Robinson graduated cum laude from Harvard University, earning a bachelor of arts in 1975 and a doctor of medicine in 1979. He completed a residency in internal medicine at Boston’s Beth Israel Hospital while becoming ordained as an itinerant elder within the AME Church. In 1982, Robinson returned to Nashville with his family to earn a master’s degree in divinity while teaching at the Vanderbilt School of Medicine. In 1986 he earned his master of divinity, with his honors thesis focused on the interrelationship between religious faith and healing.
Robinson has served as pastor and chief executive of St. Andrew AME Church in Memphis, Tennessee, since 1991. He practiced and taught internal medicine at Vanderbilt for 10 years and served for 12 years as an assistant dean at the University of Tennessee College of Medicine. In 2003, he joined then-Gov. Phil Bredesen’s cabinet as chief health officer for the state of Tennessee. In that role, he worked to promote, protect and improve the health of all Tennesseans. He has maintained a particularly strong interest in programs related to health promotion and disease prevention in the African American and religious communities. His honors include being named by the Robert Wood Johnson Foundation as one of the country’s 10 community health leaders of the year.

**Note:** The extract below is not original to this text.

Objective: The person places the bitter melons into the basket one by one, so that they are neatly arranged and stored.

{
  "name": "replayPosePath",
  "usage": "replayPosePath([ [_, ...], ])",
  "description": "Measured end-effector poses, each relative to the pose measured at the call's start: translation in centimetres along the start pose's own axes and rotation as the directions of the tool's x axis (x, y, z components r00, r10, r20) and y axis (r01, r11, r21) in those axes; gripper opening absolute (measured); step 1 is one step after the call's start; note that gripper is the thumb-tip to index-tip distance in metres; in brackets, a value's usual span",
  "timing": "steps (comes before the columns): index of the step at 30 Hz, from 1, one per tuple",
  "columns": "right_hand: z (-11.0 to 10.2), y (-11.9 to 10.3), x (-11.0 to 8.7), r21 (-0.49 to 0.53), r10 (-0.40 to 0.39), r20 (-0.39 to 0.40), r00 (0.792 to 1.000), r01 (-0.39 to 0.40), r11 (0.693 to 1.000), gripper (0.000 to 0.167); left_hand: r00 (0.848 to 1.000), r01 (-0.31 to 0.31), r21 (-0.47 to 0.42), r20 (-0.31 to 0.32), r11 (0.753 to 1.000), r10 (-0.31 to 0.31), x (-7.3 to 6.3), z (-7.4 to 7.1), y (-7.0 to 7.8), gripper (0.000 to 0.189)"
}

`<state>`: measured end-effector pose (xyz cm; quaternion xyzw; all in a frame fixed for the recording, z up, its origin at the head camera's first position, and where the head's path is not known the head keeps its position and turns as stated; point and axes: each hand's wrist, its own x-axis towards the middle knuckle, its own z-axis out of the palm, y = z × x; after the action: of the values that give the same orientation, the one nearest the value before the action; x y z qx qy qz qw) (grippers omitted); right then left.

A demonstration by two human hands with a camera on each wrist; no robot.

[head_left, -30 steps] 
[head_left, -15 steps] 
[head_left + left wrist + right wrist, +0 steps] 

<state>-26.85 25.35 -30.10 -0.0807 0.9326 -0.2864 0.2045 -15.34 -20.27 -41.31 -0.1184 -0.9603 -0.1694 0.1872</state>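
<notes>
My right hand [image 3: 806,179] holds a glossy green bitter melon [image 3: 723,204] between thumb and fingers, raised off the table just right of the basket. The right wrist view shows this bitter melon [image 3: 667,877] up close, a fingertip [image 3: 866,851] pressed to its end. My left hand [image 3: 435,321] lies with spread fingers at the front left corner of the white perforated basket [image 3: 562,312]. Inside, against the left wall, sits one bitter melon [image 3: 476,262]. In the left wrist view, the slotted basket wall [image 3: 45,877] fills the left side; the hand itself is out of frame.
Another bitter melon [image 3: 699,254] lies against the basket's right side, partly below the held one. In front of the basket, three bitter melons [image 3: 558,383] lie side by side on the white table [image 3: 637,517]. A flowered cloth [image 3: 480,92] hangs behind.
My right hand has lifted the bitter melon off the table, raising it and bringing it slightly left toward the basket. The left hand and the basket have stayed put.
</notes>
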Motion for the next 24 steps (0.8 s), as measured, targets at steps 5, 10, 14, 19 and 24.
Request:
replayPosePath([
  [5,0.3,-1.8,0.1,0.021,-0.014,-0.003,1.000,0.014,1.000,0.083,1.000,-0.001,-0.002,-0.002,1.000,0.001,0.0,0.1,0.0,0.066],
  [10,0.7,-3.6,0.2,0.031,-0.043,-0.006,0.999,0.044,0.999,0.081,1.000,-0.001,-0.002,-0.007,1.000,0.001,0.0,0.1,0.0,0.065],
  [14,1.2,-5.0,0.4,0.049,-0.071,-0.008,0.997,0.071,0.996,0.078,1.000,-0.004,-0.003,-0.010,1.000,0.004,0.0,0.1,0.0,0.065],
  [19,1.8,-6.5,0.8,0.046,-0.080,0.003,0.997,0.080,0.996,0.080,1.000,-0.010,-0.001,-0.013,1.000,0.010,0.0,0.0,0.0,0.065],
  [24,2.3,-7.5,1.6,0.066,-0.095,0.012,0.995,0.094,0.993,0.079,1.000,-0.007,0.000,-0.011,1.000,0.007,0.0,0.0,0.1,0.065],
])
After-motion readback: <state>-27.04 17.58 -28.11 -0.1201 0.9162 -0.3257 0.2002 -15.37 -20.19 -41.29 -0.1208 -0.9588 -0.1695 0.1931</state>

Robinson has a long history of serving in many volunteer leadership roles with United Way. He founded The Works, a nonprofit organization that partners with United Way to impact lives in the Memphis area. Last February, he became president and CEO of the United Way of the Mid-South.
The Graduate Department of Religion is honoring Crenshaw for his passion for biblical studies and theology as well as his teaching.
Crenshaw was born in Sunset, South Carolina, and grew up attending a Baptist church, where he enjoyed competing in Bible drill games. He majored in English at Furman University, graduating magna cum laude in 1956 with a bachelor of arts. Four years later, he received a bachelor of divinity from Southern Baptist Theological Seminary. Crenshaw pursued graduate studies at Vanderbilt, where his mentors in Bible included Leander Keck, Kendrick Grobel, J. Philip Hyatt, Walter Harrelson and Lou Silberman.
Crenshaw earned his doctorate in religion in 1964 and taught at Atlantic Christian College and Mercer University before returning to Vanderbilt in 1970. He taught on campus for 18 years before going to Duke University, where he became the Robert L. Flowers Distinguished Professor of Old Testament.
Old Testament Wisdom: An Introduction, now in its third edition, and Education in Ancient Israel: Across the Deadening Silence are among Crenshaw’s prolific contributions to scholarship. In the latter book, Crenshaw looks at both the pragmatic hows and the philosophical why of education in ancient Israel and its surroundings.
Qoheleth: The Ironic Wink, which examines the mysteries of the biblical book Ecclesiastes, was published in 2013. Other recent books include The Psalms: An Introduction; Defending God: Biblical Responses to the Problem of Evil; Prophets, Sages & Poets, and Reading Job: A Literary and Theological Commentary.
Crenshaw has been awarded fellowships from the Guggenheim Foundation, National Endowment for the Humanities, Society of Religion in Higher Education and American Council of Learned Societies, among others. He was named a Pew Evangelical Scholar in 1996.
Crenshaw was honored with a “festschrift,” a book of original essays compiled by students and colleagues to honor a professor’s achievements, in 2000. It was titled Shall Not the Judge of All the Earth Do What Is Right?
Crenshaw was a Joseph McCarthy Visiting Professor at the Pontifical Biblical Institute in Rome for the academic year 2006-07. After becoming an emeritus professor, he returned to Nashville, where he has taught for the Osher Institute for Lifelong Learning at Vanderbilt and various congregations.
Previous Distinguished Alumni/ae Award recipients include James Lawson, Becca Stevens, Bishop Joseph Johnson Jr., Fred Craddock, Gardner Taylor, Thomas W. Ogletree and Charlotte Hotopp Zachary.